**Exercise prompt**
Without the pictures, set down every line of the data exactly.

**Dataset section**
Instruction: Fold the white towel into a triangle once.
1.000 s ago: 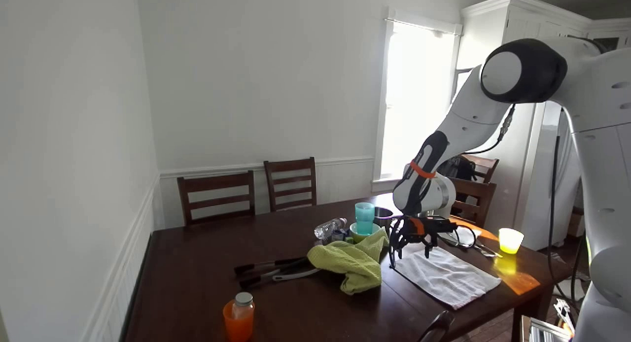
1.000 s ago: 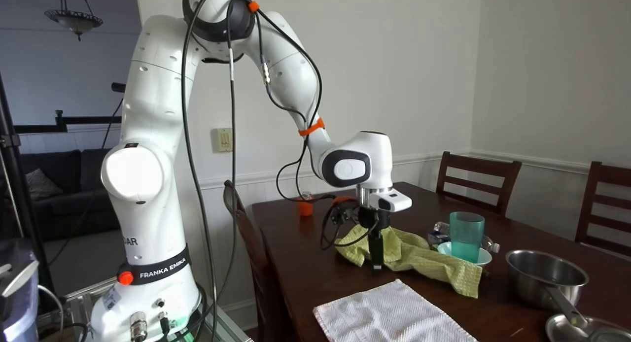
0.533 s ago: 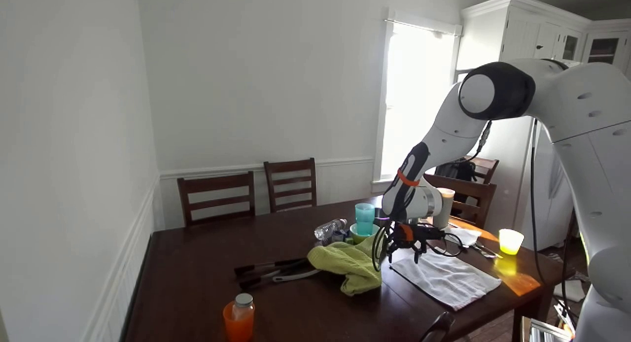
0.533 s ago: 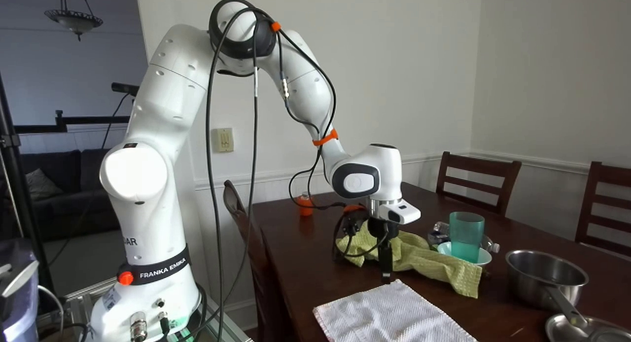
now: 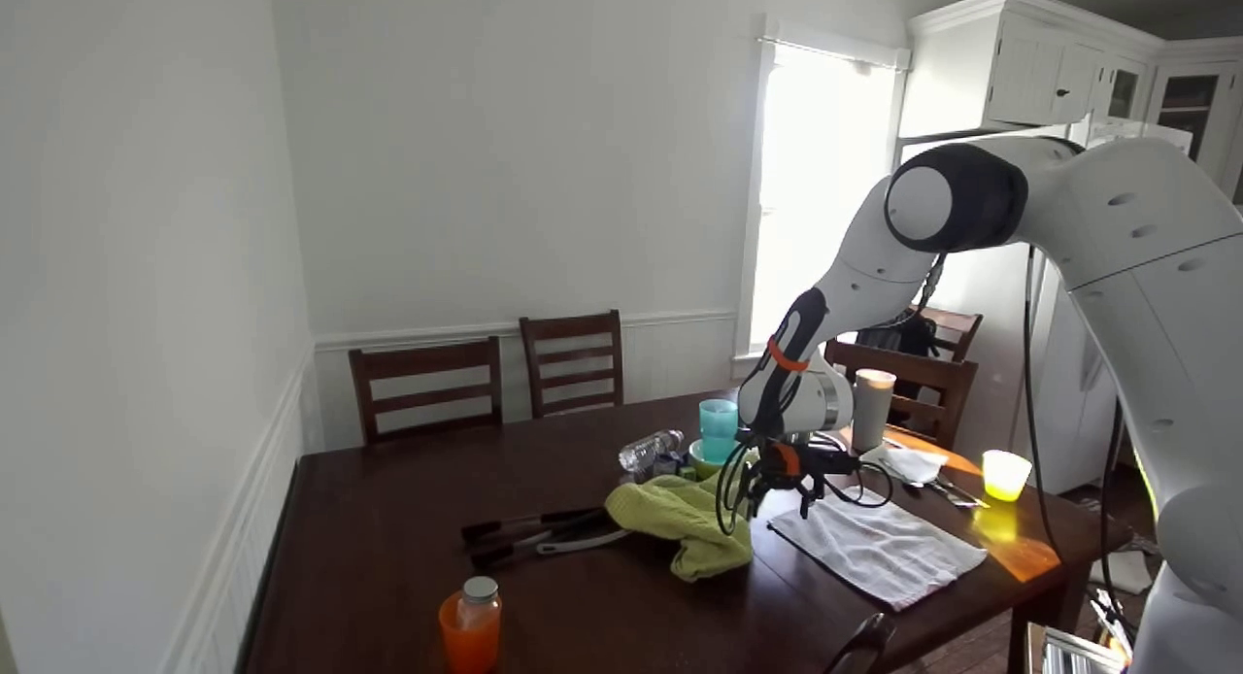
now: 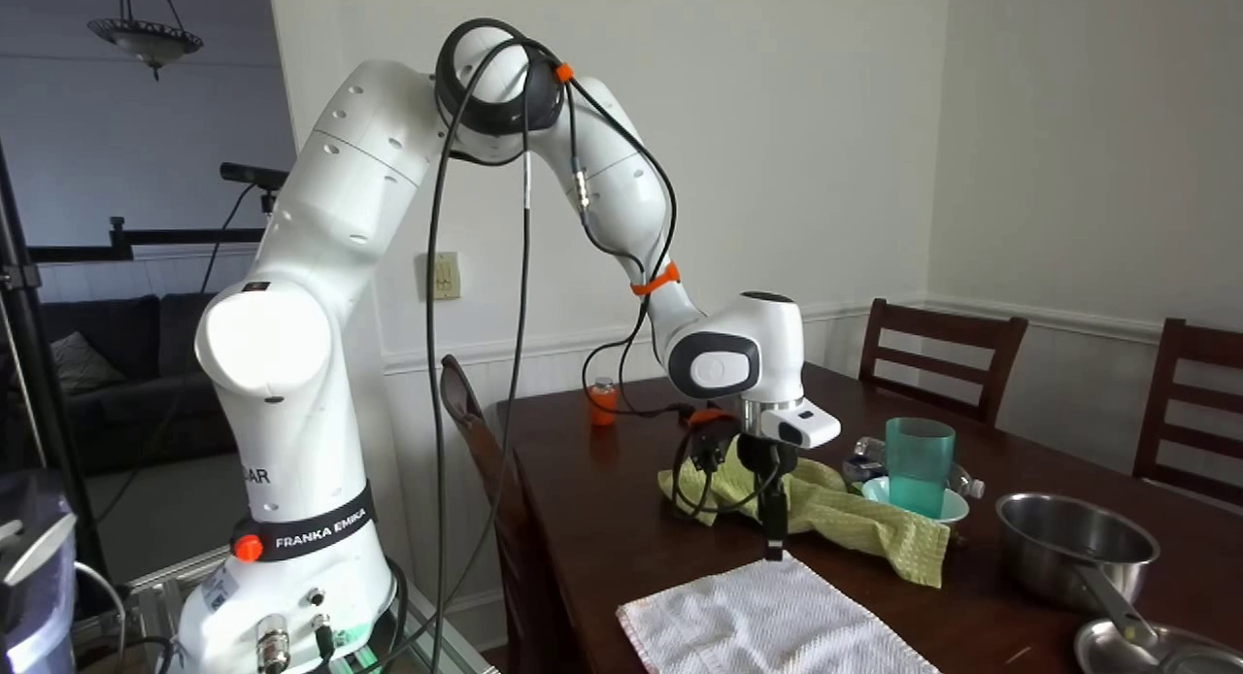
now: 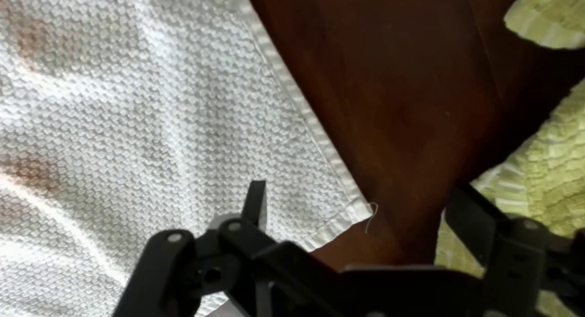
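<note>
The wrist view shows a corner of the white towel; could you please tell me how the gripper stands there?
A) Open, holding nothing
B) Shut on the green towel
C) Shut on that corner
A, as the gripper has its fingers spread wide in the wrist view, with the corner of the white towel showing unpinched between them.

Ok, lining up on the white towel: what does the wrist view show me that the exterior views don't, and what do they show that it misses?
Only the wrist view shows a loose thread at a corner of the white towel, with that corner appearing in the gap between the fingers of the tool.

Only the exterior views show the orange cup, the turquoise cup and the robot's arm.

Shared by all: the white towel, the yellow-green cloth, the dark table and the tool.
</note>
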`<action>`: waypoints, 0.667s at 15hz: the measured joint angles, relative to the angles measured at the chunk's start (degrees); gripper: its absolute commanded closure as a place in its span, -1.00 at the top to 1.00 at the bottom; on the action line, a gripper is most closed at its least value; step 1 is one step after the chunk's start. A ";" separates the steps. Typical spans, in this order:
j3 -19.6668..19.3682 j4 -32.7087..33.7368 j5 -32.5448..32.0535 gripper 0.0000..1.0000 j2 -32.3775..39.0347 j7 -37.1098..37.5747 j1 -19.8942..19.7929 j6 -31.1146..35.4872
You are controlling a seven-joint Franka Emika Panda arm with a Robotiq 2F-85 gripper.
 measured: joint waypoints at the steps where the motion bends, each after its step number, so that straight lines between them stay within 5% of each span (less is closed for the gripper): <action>1: -0.12 0.31 0.00 1.00 0.48 0.00 -0.01 0.07; 6: 0.09 1.11 0.03 1.00 2.27 -0.10 -0.13 1.59; 10: 0.16 1.30 0.03 0.52 2.91 -0.16 -0.12 2.27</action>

**Exercise result**
Instruction: Fold the white towel into a triangle once.
1.000 s ago: 
1.000 s ago: 
0.533 s ago: 
0.533 s ago: 
now: 
now: 
now: 
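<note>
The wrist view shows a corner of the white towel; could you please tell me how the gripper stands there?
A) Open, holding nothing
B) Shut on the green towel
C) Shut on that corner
A, as the gripper has its fingers spread wide in the wrist view, with the corner of the white towel showing unpinched between them.

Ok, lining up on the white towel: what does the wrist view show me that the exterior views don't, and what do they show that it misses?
Only the wrist view shows a loose thread at a corner of the white towel, with that corner appearing in the gap between the fingers of the tool.

Only the exterior views show the orange cup, the turquoise cup and the robot's arm.

Shared by all: the white towel, the yellow-green cloth, the dark table and the tool.
</note>
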`<action>`: waypoints, 0.667s at 15hz: the measured joint angles, relative to the angles measured at the chunk's start (degrees); gripper: its absolute commanded closure as a place in its span, -1.00 at the top to 1.00 at the bottom; on the action line, a gripper is most closed at its least value; step 1 is one step after the chunk's start. A ";" separates the steps. Typical spans, in this order:
j3 -19.6668..19.3682 j4 -32.7087..33.7368 j5 -32.5448..32.0535 gripper 0.0000..1.0000 j2 -32.3775..39.0347 j7 -37.1098..37.5747 j1 -19.8942..19.7929 j6 -31.1146..35.4872
You are controlling a seven-joint Franka Emika Panda arm with a Robotiq 2F-85 gripper.
 measured: joint waypoints at the steps where the motion bends, each after its step number, so that straight lines between them stay within 5% of each span (less is closed for the gripper): <action>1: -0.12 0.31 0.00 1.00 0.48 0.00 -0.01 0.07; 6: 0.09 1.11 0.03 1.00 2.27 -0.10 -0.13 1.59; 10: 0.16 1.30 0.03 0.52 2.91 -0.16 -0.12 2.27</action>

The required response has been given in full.